Shelbyville board exposed in conflict of interest
Shelbyville Township’s electoral board recently encountered roadblocks involving its own road commissioner, who filed objections to a third party’s motion for disqualification — itself alleging that certain board members have potential conflicts of interest.
Prior to the most recent electoral board meeting, Shelbyville resident Brad Halbrook had presented a motion to disqualify, based on the argument that two board members may be inherently biased because they are running for seats on the board and therefore may have a personal interest in the outcome of the hearing.
Halbrook’s motion sparked objections from Road Commissioner Robin Robertson, who also happens to be on the Planning Commission, which led to its latest gathering.
Edgar County Watchdogs (ECW) commended Halbrook’s action, averring that the board members are clearly disqualified by state law. Section 10-9 of the Illinois Election Code (10 ILS 5/10-9) addresses “members of electoral boards, disqualification of those members and appointing substitutes for those disqualified” as follows.
“In the event that any member of the … board is a candidate for the office with relation to which the objector’s petition is filed, he shall not be eligible to serve on that board and shall not act as a member of the board and his place shall be filled,” according to the statute. “Any vacancies on an electoral board … shall be filled by public members appointed by the chief judge of the circuit court for the county wherein the electoral board hearing is being held upon notification.”
The watchdog organization concurred that “two of the members can’t hear objections because they have an interest in the outcome, since they are also running for seats on the township board.”
ECW Principal Kirk Allen, who attended the hearing and witnessed the procedure, observed that “the attorney for the electoral board appeared to agree with the law, however, was silent on the matter until it was raised.”

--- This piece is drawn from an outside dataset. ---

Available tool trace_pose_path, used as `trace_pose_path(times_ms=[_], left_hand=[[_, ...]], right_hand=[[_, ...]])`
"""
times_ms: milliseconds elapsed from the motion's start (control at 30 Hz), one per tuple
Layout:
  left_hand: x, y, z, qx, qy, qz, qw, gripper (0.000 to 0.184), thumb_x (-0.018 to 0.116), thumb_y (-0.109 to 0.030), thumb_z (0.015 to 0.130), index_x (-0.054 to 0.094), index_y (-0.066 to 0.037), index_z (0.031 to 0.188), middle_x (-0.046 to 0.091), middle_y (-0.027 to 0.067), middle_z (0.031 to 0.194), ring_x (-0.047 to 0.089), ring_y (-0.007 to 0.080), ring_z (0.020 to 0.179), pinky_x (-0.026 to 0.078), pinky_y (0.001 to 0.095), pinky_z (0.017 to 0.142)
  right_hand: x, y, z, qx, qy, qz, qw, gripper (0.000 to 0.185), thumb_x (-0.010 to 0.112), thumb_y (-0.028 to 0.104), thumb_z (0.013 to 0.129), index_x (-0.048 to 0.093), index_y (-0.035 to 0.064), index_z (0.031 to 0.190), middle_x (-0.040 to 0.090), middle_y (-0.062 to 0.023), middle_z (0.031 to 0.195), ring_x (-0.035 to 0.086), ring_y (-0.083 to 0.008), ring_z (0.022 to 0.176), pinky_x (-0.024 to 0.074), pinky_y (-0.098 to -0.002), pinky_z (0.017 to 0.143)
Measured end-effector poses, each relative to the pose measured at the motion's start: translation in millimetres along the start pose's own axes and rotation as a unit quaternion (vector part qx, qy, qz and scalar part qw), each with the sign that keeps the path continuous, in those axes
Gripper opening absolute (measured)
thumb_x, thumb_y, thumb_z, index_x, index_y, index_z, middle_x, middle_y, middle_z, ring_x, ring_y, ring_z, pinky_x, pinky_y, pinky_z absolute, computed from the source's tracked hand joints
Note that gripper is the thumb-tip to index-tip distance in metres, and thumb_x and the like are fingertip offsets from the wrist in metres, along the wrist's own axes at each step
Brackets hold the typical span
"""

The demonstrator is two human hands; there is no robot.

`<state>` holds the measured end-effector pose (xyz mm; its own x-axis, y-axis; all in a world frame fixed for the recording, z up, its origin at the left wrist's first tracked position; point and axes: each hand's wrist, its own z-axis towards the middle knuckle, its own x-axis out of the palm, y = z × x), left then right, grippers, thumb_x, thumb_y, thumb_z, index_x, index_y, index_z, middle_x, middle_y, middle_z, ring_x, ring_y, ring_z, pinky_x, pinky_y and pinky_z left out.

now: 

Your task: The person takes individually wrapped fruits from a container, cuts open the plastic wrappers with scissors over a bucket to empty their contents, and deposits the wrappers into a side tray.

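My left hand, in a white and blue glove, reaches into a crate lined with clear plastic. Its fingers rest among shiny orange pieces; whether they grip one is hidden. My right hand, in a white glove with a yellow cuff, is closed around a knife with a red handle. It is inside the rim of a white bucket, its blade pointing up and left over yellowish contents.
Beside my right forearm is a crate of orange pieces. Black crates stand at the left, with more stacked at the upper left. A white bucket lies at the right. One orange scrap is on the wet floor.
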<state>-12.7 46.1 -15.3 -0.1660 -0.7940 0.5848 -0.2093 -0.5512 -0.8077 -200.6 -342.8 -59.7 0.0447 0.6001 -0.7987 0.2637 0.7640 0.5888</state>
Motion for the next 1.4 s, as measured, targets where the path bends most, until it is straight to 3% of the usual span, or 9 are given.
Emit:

Allen said that the lawyer’s silence raised a further question about why she did not advise the board of the conflict before the hearing was even called. But he expressed satisfaction with the chairman’s handling of the scenario.
“The chairman … did the correct thing and acknowledged the disqualifications and will be sending a letter to the chief judge so that they can establish the new board,” Allen said. “We commend them for doing the right thing once again.”
EWC recently praised the same township board for agreeing to postpone a public meeting when it became clear that members were out of compliance with administrative requirements.
At that time, ECW’s John Kraft arrived for an electoral board meeting in order to hear a petition objection but discovered improper meeting notice procedures.
When Kraft immediately observed that neither a notice nor an agenda had been posted on the premises — rendering the gathering out of compliance with Illinois’ Open Meetings Act (OMA) — Shelbyville Township officials cordially agreed to delay the meeting as a consequence of ECW’s intervention.
Now, Allen has agreed that the Shelbyville Township Electoral Board must seek out the chief judge of the circuit court and have the court appoint community residents to establish a new electoral board.
In addition to filing the motion to disqualify, Halbrook addressed what he perceived to be a lack of existing rules concerning electoral board hearings, spurring debate between himself and the electoral board’s attorney during the meeting.
ECW observed that the board attorney's dismissal of a point made by Halbrook about timeline compliance may have been inconsistent with state law and court opinions. When the attorney interrogated Halbrook about details, Allen intervened by asking the chairman to continue the meeting.
Following subsequent discussion, the board unanimously opted to grant Halbrook’s motion to disqualify. Results were then communicated to the chief judge of the circuit and to the chief judge of Shelby County.
As a result of Halbrook’s successful motion, all parties anticipate the appointment of new electoral board members.
The electoral board meets at 212 E. S. First St. Shelbyville serves as the county seat for central Illinois’ Shelby County.